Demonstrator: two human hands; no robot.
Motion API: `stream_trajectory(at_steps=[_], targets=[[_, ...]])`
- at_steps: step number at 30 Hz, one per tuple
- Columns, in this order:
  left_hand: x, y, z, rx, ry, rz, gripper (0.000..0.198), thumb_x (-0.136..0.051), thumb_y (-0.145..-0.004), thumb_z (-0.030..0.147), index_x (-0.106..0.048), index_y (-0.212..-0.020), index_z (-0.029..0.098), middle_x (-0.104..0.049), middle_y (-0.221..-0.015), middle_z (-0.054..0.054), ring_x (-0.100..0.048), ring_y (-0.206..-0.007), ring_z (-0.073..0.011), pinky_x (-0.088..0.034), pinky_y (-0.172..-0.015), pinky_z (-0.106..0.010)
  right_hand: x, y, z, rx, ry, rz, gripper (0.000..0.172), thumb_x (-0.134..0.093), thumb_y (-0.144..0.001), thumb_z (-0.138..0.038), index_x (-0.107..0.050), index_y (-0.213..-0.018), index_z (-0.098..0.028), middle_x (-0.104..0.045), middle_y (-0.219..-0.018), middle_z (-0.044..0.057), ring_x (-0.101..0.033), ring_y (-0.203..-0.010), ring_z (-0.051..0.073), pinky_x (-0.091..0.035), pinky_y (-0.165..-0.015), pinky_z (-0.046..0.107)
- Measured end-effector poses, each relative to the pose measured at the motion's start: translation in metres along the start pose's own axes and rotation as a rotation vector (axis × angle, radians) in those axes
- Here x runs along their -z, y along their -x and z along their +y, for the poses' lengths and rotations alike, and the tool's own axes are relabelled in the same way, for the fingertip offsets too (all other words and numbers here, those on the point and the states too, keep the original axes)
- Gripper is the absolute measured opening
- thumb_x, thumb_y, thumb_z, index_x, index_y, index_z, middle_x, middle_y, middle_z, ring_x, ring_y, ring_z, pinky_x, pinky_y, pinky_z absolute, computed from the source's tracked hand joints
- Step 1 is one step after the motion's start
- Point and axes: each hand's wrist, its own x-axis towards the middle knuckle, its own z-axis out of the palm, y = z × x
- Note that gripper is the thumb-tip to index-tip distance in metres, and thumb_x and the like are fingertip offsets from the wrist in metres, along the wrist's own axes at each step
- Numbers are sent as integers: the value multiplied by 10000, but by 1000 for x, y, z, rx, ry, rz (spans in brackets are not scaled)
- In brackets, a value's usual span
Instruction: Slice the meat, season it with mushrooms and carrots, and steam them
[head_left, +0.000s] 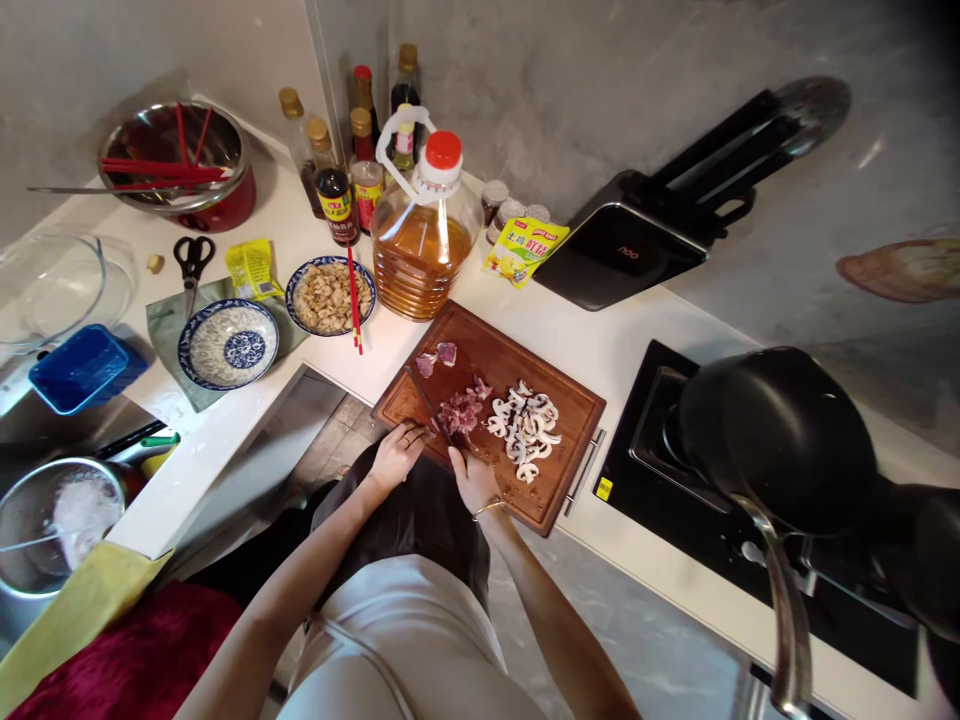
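Note:
A brown wooden cutting board lies on the counter in front of me. My right hand grips the handle of a kitchen knife, whose dark blade points away and to the left across the board. Chopped red meat is heaped beside the blade, and two larger meat pieces rest farther back. Sliced mushrooms cover the board's right part. At the near left edge of the board is my left hand, fingers bent together close to the blade; what lies under the fingertips is hidden.
Behind the board stand a large oil jug and several sauce bottles. Left are a filled bowl with red chopsticks, an empty patterned bowl, scissors and a sink pot. Right are a knife block and wok.

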Motion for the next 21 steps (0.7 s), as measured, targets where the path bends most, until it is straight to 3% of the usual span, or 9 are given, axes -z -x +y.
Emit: stream_trajectory(at_steps=[7,12,21], targets=[[5,0,0,66,-10,38,252,-459,-924,154,-637,-1102,166,-671,-1010,-99,-599,-1006,-206,-509,-905,-368,1,14,19,-5,-34,-36,477,-294,-983,-442,-646,-1162,-175,-690,-1103,124,-636,-1055,240,-454,-916,307],[1,-2,2,59,-45,66,202,-490,-909,155,-657,-1021,172,-666,-984,-90,-592,-995,-209,-500,-914,-370,-2,22,18,-17,5,-109,522,-272,-975,-503,-633,-1178,-185,-710,-1032,123,-658,-1008,245,-464,-891,321],[-6,-1,2,37,-130,66,165,-524,-887,152,-674,-951,179,-687,-933,-85,-590,-923,-222,-497,-831,-377,-3,24,14,-21,61,-161,530,-255,-973,-521,-594,-1230,-205,-675,-1133,134,-665,-983,249,-480,-845,332]])
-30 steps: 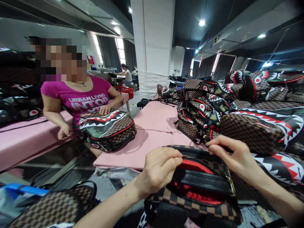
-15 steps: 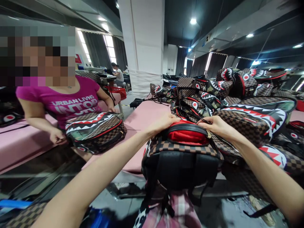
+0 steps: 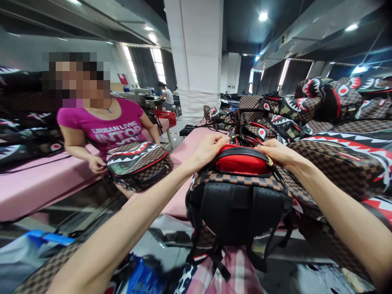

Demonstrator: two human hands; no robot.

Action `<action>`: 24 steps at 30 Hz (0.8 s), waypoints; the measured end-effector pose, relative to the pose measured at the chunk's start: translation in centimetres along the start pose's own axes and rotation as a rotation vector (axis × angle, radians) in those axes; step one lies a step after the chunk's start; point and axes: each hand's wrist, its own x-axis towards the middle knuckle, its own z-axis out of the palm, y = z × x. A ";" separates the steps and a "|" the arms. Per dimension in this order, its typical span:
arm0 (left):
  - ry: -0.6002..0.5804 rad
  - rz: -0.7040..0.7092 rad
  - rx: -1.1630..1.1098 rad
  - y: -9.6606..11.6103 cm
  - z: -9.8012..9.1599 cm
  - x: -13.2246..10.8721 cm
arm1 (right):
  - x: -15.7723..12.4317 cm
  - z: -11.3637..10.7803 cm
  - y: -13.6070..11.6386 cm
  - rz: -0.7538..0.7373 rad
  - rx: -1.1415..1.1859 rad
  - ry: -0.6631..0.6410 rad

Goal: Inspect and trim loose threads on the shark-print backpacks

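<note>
A brown checkered backpack (image 3: 239, 208) with a black padded back and hanging straps stands in front of me at the edge of the pink table. Its top pocket is unzipped and shows a red lining (image 3: 241, 164). My left hand (image 3: 211, 149) is closed on the far left edge of that opening, fingers pinched together. On the right side, my right hand (image 3: 274, 151) grips the edge of the opening near the gold zipper pull, its fingertips partly hidden behind the rim.
At the left a person in a magenta shirt (image 3: 104, 122) is beside another shark-mouth backpack (image 3: 139, 163). Piled backpacks (image 3: 337, 155) cover the right side. The pink table (image 3: 196, 134) runs toward a white pillar (image 3: 199, 57). Blue plastic (image 3: 141, 277) lies below.
The view has turned left, so the scene sits further right. Both hands remain at the red-lined opening. The person at the left appears more upright.
</note>
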 end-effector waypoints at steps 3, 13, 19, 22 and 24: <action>0.086 0.299 0.238 2.4 0.5 -3.1 | 0.1 0.2 0.4 0.015 0.067 0.025; -1.325 -0.129 0.157 3.4 0.7 -0.6 | -0.7 2.2 0.8 -0.079 0.025 -0.039; -0.971 -0.142 -0.002 2.1 1.5 0.1 | -3.6 0.4 3.1 -0.287 0.192 0.391; -0.868 -0.164 -0.068 2.0 1.7 0.9 | -8.1 -0.4 4.9 -0.241 0.111 0.421; -0.832 -0.188 -0.115 2.0 2.0 1.4 | -10.7 -0.5 5.8 -0.166 -0.010 0.315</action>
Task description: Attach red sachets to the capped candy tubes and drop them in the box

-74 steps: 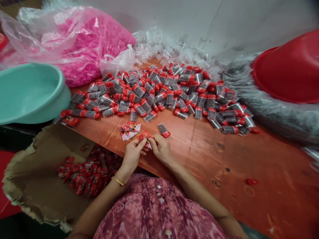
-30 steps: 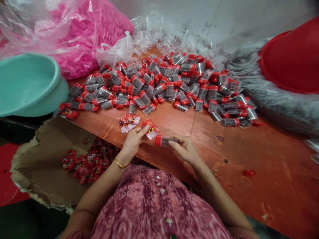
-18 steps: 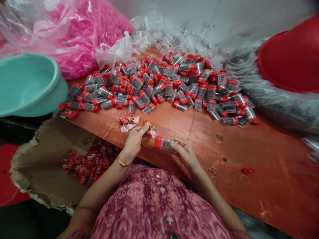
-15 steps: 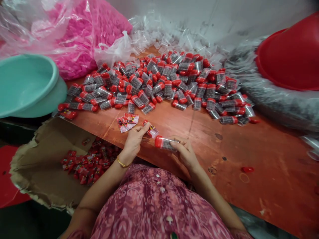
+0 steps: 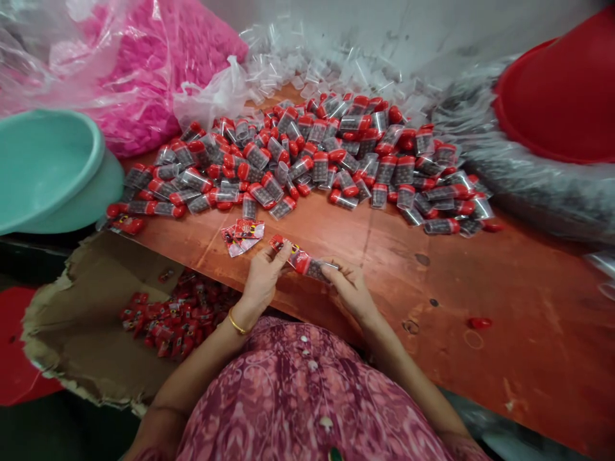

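Closed on a printed red plastic sleeve [image 5: 293, 255], my left hand [image 5: 263, 274] is over the table near its front edge. My right hand [image 5: 353, 289] grips the clear end of a small tube [image 5: 316, 269] with dark contents. The tube's red-capped end meets the sleeve and appears to be inside it. Several flat printed sleeves [image 5: 243, 235] lie just beyond my left hand. Further back is a heap of similar red-capped tubes [image 5: 321, 168].
A teal basin [image 5: 52, 163] and a bag of pink pieces [image 5: 144, 70] stand at left. Clear empty tubes [image 5: 321, 64] lie behind the heap. At right, a red tub [image 5: 562, 102] rests on a plastic bag. Below left, a cardboard box [image 5: 81, 320] holds wrapped red pieces.
My right hand has brought the tube's capped end up against the sleeve in my left hand; the red cap now shows through or beneath the print. The view has shifted slightly.
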Demonstrator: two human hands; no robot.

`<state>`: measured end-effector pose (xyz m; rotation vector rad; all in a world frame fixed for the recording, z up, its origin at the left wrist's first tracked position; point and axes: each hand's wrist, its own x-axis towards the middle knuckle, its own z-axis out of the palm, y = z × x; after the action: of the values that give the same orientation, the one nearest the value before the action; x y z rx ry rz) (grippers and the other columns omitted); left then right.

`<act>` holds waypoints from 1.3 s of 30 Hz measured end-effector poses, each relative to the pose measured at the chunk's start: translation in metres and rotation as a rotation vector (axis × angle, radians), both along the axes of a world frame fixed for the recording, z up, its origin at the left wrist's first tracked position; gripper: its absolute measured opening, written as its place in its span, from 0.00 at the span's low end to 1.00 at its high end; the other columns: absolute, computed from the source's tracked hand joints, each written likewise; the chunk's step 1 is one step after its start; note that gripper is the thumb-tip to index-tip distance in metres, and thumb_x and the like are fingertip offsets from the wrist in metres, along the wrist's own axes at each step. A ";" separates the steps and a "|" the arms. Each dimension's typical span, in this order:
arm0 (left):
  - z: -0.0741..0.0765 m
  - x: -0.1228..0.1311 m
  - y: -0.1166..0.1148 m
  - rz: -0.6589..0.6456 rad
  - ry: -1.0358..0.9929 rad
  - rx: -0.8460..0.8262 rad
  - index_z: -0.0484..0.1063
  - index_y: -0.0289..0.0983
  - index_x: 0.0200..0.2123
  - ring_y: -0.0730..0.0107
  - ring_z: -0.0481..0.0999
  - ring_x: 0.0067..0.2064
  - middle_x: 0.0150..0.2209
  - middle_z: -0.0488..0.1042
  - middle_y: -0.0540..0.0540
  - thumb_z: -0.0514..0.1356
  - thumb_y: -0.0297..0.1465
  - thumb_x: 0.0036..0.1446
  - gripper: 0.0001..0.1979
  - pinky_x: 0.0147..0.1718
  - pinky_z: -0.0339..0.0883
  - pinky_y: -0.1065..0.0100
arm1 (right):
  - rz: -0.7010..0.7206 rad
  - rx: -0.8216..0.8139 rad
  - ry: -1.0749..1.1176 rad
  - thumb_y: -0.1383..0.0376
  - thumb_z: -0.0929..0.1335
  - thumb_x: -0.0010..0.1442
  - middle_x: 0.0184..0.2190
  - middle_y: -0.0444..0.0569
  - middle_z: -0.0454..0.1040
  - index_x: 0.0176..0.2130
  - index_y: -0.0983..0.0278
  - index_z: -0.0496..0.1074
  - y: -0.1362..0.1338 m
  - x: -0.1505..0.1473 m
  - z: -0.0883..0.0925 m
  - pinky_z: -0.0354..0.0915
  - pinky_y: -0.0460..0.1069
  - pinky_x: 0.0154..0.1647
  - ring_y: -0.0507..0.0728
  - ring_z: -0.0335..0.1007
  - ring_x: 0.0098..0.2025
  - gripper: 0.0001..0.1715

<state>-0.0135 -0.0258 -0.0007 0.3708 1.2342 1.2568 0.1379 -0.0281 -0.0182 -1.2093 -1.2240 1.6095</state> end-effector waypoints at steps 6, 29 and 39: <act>-0.002 0.012 0.002 0.049 -0.075 0.020 0.69 0.34 0.24 0.80 0.69 0.23 0.21 0.73 0.54 0.73 0.39 0.25 0.23 0.25 0.63 0.76 | -0.048 0.154 -0.044 0.57 0.65 0.55 0.22 0.41 0.66 0.33 0.64 0.71 -0.006 -0.015 -0.011 0.58 0.44 0.25 0.48 0.58 0.23 0.13; -0.005 0.024 0.003 -0.080 -0.079 0.111 0.67 0.35 0.22 0.81 0.59 0.15 0.14 0.63 0.56 0.69 0.44 0.34 0.20 0.13 0.54 0.76 | -0.210 0.075 0.140 0.49 0.64 0.56 0.19 0.37 0.65 0.36 0.62 0.66 -0.010 -0.040 -0.010 0.54 0.42 0.12 0.45 0.55 0.13 0.19; -0.002 -0.001 0.003 -0.311 0.022 0.182 0.73 0.33 0.27 0.79 0.63 0.13 0.17 0.69 0.51 0.65 0.45 0.42 0.20 0.12 0.57 0.75 | -0.068 -0.083 0.319 0.43 0.62 0.55 0.20 0.36 0.66 0.31 0.61 0.63 -0.014 -0.047 -0.011 0.56 0.42 0.10 0.42 0.44 0.09 0.24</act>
<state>-0.0149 -0.0232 -0.0025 0.6841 1.0364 1.0986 0.0905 -0.0424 -0.0291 -0.9850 -0.9140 1.7374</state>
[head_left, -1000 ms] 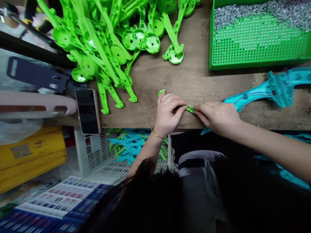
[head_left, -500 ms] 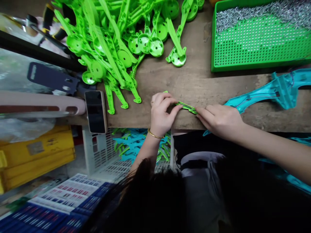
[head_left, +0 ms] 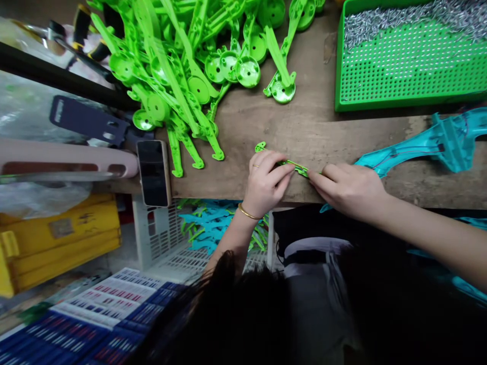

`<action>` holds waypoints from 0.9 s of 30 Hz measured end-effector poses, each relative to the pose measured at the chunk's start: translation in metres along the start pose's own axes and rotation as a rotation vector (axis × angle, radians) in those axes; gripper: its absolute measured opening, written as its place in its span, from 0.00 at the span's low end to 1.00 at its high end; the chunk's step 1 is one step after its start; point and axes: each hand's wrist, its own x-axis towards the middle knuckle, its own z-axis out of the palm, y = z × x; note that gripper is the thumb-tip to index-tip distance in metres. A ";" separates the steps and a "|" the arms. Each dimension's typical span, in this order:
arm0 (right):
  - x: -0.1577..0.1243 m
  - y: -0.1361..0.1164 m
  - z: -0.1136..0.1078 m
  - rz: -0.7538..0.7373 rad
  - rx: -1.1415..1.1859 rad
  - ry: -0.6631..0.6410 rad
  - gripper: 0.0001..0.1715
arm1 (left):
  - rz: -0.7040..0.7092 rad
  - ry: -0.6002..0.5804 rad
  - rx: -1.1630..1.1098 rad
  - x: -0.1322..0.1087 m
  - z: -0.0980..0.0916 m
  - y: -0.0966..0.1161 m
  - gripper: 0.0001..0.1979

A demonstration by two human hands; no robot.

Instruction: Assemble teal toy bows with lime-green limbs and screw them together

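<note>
A slim green plastic part (head_left: 300, 169) spans the gap between my two hands, just above the bench's front edge. My left hand (head_left: 267, 177) is closed around its left portion, thumb and fingers pinching it; one green end sticks out beyond the knuckles. At the other end, the fingertips of my right hand (head_left: 348, 188) are pinched together on the part. A thin dark line runs along its channel; I cannot make out what it is. Beside my right hand lies a turquoise plastic piece (head_left: 403, 149) with thin wires along it.
Many green plastic parts (head_left: 167, 81) are heaped at the back left. A green perforated basket (head_left: 395, 76) of small metal pins or screws stands back right. A phone (head_left: 154, 173) lies at the bench's left front. Below is a white crate (head_left: 160, 238) with turquoise and green pieces.
My left hand has shifted slightly right along the green part, so more of its left end shows. The whole view has moved a little; both hands keep their hold.
</note>
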 end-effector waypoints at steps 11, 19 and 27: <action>0.000 0.001 -0.005 -0.018 0.063 -0.156 0.15 | -0.152 -0.104 -0.072 0.012 -0.003 0.000 0.06; 0.018 0.009 -0.015 0.217 0.326 -0.419 0.17 | -0.263 -0.121 -0.108 0.017 0.000 0.000 0.03; 0.032 0.019 -0.024 0.468 0.472 -0.588 0.19 | -0.252 -0.104 -0.135 0.017 0.001 -0.001 0.03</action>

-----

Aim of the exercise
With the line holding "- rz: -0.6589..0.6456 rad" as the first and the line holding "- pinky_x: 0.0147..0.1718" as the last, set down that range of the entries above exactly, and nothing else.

Written answer
  - rz: -0.6589..0.6456 rad
  - ry: -1.0358..0.9929 rad
  - rx: -0.8460..0.8262 rad
  - index_z: -0.0484..0.1063
  - index_y: -0.0289..0.0983
  - index_x: 0.0200..0.2123
  - ring_y: -0.0730..0.0107
  - ring_z: -0.0481..0.0999
  - ring_x: 0.0067..0.2064
  - middle_x: 0.0150..0.2209
  - middle_z: -0.0488..0.1042
  - middle_y: -0.0540..0.0540
  - thumb_z: -0.0514..0.1356
  - thumb_y: -0.0297..0.1465
  - thumb_x: 0.0036..0.1446
  - gripper: 0.0001..0.1979
  - pinky_x: 0.0147..0.1718

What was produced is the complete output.